== EXCERPTED RECORDS ==

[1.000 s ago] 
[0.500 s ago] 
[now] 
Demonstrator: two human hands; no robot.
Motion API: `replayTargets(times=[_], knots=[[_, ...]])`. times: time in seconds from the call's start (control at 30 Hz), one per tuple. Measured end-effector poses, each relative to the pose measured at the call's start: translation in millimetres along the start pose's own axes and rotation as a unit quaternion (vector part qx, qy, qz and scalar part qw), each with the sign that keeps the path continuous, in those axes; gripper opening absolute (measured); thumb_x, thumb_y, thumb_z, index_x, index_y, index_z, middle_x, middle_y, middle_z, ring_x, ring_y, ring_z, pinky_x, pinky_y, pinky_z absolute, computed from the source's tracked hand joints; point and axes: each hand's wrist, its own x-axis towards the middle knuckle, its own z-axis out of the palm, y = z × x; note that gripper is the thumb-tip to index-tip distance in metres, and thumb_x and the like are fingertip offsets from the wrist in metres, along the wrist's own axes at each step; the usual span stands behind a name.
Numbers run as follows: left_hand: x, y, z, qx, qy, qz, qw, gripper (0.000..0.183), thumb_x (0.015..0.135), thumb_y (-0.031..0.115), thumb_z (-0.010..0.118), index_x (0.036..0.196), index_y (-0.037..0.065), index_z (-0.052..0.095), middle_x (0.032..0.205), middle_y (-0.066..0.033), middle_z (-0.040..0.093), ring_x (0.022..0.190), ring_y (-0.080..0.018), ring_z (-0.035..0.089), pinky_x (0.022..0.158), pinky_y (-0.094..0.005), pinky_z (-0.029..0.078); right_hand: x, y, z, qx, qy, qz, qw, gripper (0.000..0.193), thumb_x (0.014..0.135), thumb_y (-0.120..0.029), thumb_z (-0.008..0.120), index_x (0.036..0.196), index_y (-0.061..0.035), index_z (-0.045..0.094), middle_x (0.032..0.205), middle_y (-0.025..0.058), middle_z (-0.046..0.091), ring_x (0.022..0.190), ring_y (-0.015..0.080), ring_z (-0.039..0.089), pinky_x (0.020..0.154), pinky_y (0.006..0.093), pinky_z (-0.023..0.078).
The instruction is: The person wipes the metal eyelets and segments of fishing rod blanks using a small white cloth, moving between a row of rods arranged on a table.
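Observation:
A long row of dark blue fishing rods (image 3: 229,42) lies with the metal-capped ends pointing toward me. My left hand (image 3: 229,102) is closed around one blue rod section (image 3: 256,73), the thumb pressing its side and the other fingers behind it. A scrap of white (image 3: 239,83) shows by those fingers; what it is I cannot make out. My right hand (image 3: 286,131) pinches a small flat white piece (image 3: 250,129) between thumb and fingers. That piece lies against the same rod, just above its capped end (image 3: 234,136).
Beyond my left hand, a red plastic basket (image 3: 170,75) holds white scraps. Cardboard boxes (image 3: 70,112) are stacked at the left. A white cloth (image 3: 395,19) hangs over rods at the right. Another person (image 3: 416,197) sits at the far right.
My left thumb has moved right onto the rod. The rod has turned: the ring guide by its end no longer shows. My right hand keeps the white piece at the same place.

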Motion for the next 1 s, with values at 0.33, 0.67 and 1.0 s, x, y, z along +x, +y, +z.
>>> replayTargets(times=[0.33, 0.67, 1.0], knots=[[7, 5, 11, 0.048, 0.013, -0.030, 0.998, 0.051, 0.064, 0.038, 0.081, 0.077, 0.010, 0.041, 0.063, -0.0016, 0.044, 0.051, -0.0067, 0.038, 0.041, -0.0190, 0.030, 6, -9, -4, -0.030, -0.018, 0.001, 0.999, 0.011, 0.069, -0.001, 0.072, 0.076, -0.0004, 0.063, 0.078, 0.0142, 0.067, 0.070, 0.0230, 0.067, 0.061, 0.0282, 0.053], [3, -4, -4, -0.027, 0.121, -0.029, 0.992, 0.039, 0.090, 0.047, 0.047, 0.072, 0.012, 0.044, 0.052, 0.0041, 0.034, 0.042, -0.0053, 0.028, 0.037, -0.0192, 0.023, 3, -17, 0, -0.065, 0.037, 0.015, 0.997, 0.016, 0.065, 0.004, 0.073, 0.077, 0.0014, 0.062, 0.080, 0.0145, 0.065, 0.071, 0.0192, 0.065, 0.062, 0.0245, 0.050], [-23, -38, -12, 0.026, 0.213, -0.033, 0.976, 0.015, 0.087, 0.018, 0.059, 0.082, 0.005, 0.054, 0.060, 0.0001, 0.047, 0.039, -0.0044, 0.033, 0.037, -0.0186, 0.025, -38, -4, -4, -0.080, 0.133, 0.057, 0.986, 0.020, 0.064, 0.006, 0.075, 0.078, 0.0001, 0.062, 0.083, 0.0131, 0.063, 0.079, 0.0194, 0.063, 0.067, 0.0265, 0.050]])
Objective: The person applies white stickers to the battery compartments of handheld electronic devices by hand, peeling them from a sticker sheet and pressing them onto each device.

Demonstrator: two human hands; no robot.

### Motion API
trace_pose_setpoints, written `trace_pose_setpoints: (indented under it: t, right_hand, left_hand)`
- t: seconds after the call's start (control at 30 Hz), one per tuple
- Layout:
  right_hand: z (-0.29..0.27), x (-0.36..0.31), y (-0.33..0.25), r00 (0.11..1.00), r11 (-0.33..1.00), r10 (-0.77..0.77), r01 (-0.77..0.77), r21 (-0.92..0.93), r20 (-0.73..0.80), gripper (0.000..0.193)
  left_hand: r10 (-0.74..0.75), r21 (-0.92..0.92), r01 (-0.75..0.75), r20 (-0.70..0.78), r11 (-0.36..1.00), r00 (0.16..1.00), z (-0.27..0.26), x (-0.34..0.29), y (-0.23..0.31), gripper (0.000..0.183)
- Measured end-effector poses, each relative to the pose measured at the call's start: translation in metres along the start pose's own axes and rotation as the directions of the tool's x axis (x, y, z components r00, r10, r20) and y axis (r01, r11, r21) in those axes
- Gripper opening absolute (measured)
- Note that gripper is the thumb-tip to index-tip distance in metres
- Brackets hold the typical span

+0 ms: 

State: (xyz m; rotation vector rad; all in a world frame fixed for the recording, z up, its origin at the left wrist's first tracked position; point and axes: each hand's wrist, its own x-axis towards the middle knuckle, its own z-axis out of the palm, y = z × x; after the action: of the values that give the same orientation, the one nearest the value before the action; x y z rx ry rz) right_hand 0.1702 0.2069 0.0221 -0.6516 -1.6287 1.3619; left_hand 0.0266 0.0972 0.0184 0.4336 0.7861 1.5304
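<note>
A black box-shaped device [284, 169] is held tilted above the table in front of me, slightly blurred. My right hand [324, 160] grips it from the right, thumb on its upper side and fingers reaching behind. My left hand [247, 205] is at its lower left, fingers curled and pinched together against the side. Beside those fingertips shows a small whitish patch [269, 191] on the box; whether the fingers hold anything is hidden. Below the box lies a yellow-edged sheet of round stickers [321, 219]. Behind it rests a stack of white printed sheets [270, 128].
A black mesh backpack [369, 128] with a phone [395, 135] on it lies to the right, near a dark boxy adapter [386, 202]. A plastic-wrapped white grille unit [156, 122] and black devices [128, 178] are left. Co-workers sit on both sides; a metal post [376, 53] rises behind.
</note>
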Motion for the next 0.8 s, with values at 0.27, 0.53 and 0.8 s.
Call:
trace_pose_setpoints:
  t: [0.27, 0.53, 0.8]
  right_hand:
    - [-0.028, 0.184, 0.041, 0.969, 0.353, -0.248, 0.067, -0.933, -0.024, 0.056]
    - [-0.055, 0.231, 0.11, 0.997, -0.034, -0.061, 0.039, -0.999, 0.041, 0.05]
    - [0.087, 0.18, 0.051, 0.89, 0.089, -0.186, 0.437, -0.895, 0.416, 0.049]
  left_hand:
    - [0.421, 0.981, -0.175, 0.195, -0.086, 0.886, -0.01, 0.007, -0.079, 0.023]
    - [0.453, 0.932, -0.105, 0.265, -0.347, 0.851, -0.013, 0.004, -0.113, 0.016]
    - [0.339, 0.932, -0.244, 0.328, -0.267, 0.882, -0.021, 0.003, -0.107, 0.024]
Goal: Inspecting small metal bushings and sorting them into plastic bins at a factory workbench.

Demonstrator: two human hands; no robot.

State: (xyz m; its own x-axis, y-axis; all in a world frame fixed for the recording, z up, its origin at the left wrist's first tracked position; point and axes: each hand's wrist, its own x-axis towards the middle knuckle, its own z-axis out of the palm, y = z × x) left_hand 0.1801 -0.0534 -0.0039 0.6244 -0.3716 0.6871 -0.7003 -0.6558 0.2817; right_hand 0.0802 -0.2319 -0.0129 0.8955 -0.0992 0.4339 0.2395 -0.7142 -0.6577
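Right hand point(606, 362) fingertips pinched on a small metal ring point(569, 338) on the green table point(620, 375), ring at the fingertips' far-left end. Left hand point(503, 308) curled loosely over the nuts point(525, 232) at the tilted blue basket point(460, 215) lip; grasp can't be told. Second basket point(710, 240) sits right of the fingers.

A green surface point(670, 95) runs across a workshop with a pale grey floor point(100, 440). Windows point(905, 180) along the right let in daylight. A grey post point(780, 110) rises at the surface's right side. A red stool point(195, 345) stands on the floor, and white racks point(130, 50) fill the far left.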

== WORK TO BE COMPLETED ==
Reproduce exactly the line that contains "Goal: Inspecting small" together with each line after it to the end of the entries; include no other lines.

== SOLVED PROBLEM ==
Goal: Inspecting small metal bushings and sorting them into plastic bins at a factory workbench.

Demonstrator: two human hands; no robot.

State: (xyz m; its own x-axis, y-axis; all in a world frame fixed for the recording, z up, its origin at the left wrist's first tracked position; point and axes: each hand's wrist, its own x-axis towards the middle knuckle, its own z-axis out of the palm, y = z × x) left_hand 0.1801 -0.0534 -0.0039 0.6244 -0.3716 0.6871 -0.7003 -0.6558 0.2817; right_hand 0.0802 -0.2319 -0.0129 0.8955 -0.0992 0.4339 0.2395 -0.7142 -0.6577
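Right hand point(606, 362) fingertips pinched on a small metal ring point(569, 338) on the green table point(620, 375), ring at the fingertips' far-left end. Left hand point(503, 308) curled loosely over the nuts point(525, 232) at the tilted blue basket point(460, 215) lip; grasp can't be told. Second basket point(710, 240) sits right of the fingers.

A green surface point(670, 95) runs across a workshop with a pale grey floor point(100, 440). Windows point(905, 180) along the right let in daylight. A grey post point(780, 110) rises at the surface's right side. A red stool point(195, 345) stands on the floor, and white racks point(130, 50) fill the far left.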

The response to this exercise is now finished.